The G-building restroom has the most stalls – 10.
Parcell said, “There’s an ADA stall in almost every student restroom,” and added the ADA stalls were in the first-floor restrooms. The stadium bathrooms are not ADA-accessible, nor are the bathrooms in Mercer Hall.
“I’m confident the vast majority of the bathrooms were initially built when the school was built in 1960, and opened in 1961,” Parcell said in an email sent August 28. He also noted that they had been remodeled over the decades.
“The last few remodeled were about six student bathrooms four to five years ago, with the benefit of a very generous donation, and we would have remodeled more of them if we had more funding to do so.”
Although Los Angeles Unified School District (LAUSD) owns the facilities, Pali is responsible for facility repairs and receives no funding from LAUSD.
When Parcell was asked if the sink and fixtures had been replaced or updated, he said, “Yes, a number of times over the last 60+ years.
“All the sinks in the recently renovated six student restrooms were all upgraded,” Parcell said. “Once additional upgrade/replacement funds become available, additional sinks would be replaced/upgraded.”
WATER CONSERVATION:
There are still some five-gallon toilets at the facility, making them more than 60 years old. Some have been replaced with three- to three-and-half gallon toilets, which is considered reduced flow.

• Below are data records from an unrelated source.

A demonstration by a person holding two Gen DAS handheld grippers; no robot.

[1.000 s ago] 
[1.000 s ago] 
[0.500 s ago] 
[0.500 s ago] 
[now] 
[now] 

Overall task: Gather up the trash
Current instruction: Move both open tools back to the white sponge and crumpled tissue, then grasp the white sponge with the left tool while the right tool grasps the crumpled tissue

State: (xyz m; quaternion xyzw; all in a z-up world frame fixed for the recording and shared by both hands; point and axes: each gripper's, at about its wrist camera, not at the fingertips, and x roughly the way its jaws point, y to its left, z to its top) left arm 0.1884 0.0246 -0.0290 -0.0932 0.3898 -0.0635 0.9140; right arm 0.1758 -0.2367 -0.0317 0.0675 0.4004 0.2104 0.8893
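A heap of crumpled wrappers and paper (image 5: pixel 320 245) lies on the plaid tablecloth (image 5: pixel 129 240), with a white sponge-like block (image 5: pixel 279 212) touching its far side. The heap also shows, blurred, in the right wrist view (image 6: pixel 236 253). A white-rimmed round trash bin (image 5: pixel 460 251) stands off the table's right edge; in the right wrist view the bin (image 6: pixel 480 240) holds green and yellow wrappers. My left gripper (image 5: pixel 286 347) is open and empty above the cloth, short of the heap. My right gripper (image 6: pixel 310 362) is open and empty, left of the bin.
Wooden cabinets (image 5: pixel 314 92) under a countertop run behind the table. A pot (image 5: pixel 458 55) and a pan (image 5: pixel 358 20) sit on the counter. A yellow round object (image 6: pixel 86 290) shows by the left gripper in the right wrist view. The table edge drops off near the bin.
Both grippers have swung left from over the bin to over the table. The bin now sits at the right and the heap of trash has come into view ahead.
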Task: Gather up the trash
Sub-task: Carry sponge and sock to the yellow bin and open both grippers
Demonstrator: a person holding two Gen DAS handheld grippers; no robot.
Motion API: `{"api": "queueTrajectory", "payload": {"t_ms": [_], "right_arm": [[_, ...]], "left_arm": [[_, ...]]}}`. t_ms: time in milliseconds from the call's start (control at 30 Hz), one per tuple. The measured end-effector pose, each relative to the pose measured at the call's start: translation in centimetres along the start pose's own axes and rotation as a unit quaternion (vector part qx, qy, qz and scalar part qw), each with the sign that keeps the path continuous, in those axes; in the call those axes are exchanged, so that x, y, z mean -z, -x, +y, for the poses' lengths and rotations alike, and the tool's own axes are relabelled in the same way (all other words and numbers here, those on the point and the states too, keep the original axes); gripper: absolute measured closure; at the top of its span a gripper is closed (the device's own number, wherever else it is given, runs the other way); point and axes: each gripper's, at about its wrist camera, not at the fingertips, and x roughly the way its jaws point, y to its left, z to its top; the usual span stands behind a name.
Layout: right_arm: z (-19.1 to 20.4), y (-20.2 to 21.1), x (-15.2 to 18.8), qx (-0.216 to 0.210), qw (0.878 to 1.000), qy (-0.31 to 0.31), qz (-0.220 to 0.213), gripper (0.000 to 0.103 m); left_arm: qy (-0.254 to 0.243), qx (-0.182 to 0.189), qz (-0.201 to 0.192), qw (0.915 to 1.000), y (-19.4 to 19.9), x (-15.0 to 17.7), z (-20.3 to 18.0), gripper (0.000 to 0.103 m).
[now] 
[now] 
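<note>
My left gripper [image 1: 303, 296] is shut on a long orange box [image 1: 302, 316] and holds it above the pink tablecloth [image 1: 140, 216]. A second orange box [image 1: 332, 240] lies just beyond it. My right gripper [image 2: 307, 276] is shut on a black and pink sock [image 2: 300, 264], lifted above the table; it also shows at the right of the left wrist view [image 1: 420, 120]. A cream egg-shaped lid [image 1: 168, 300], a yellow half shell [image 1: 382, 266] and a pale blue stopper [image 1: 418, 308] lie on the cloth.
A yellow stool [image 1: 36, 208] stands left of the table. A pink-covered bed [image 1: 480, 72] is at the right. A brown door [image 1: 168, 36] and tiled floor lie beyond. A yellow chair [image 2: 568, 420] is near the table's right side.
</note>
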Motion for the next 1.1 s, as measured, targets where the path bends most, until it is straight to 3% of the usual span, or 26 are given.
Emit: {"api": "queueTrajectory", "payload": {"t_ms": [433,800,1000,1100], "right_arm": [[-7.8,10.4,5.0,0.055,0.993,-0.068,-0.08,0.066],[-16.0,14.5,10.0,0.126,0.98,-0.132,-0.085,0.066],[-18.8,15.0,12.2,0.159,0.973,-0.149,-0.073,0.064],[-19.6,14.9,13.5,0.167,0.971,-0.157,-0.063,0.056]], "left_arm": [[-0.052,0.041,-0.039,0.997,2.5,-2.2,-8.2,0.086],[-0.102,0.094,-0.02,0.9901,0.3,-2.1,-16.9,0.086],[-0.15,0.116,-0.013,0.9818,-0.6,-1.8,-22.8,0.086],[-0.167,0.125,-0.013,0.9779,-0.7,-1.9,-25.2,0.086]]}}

“A few are the 1.3- or 1.6-gallon ones [in the pool area],” Parcell said. “If funding were made available, we’d want to upgrade all of them to 1.3-gallon toilets, but we do not have the funding. LAUSD does not fund or provide any such upgrades or repairs for PCHS at all, so these need to be funded out of PCHS’s local budget.”
DRUG USE/SEX:
Drug use is also an issue in restrooms. It’s not too uncommon to hear a fire alarm go off from a cigarette lit in the restroom, or for a sickly-sweet smell to linger in a stall.
“I hit my vape in there like every other day,” a student told CTN. “It’s not like I can get a free period anymore, and I can’t make it through the day otherwise.
“If a guy has his vape out, you can usually ask for a hit and he’ll give you one,” the student said. “I’d do the same. School sucks and we’re all in it together, so might as well try to make it fun.”
To attempt to combat this problem, security guards hired by Pali are stationed in front of every restroom at lunch. However, this leads to many innocent students feeling uncomfortable under a security guard’s gaze.
Pali has also attempted to stop smoking/vaping on breaks with the new E-Pass system, an app that students are required to use.
Proposed by Dean Brian Vanducci in 2022, the E-Pass app logs each student leaving to use the restroom digitally and alerts school staff if a student takes longer than 10 minutes.
“I think it’s going to be the new norm,” said Principal Magee. “We’ve seen great success with it, and you can see there’s a lot less students in places they’re not supposed to be or off task.”
An insider source on the Pali ASB (Associated Student Body) Council tells CTN that deans have also been keeping track of student relationships and keep watch for when two students in a relationship attempt to use the restroom at the same time. When asked, Dr. Magee nor other deans could give a clear answer as to the veracity of the statement.
Parcell was asked how much is spent on repairs, “It varies from year to year, but I do not have a summary of such,” he wrote CTN.
(Writer’s note: Speaking from a student’s viewpoint, students, together, may be able to keep the bathrooms cleaner, something the administration cannot. It means students need to wipe the toilet seat after using a stall, stop throwing wet tiolet paper on the ceiling and FLUSH, please.)
How about proposing an “adopt-a-toilet” fund-raiser event or program??
The writer did not mention the cost of upgrading an average stall, etc.
It could be done on a 501C3 basis, where the donor would be able to use it as a tax-deductible donation.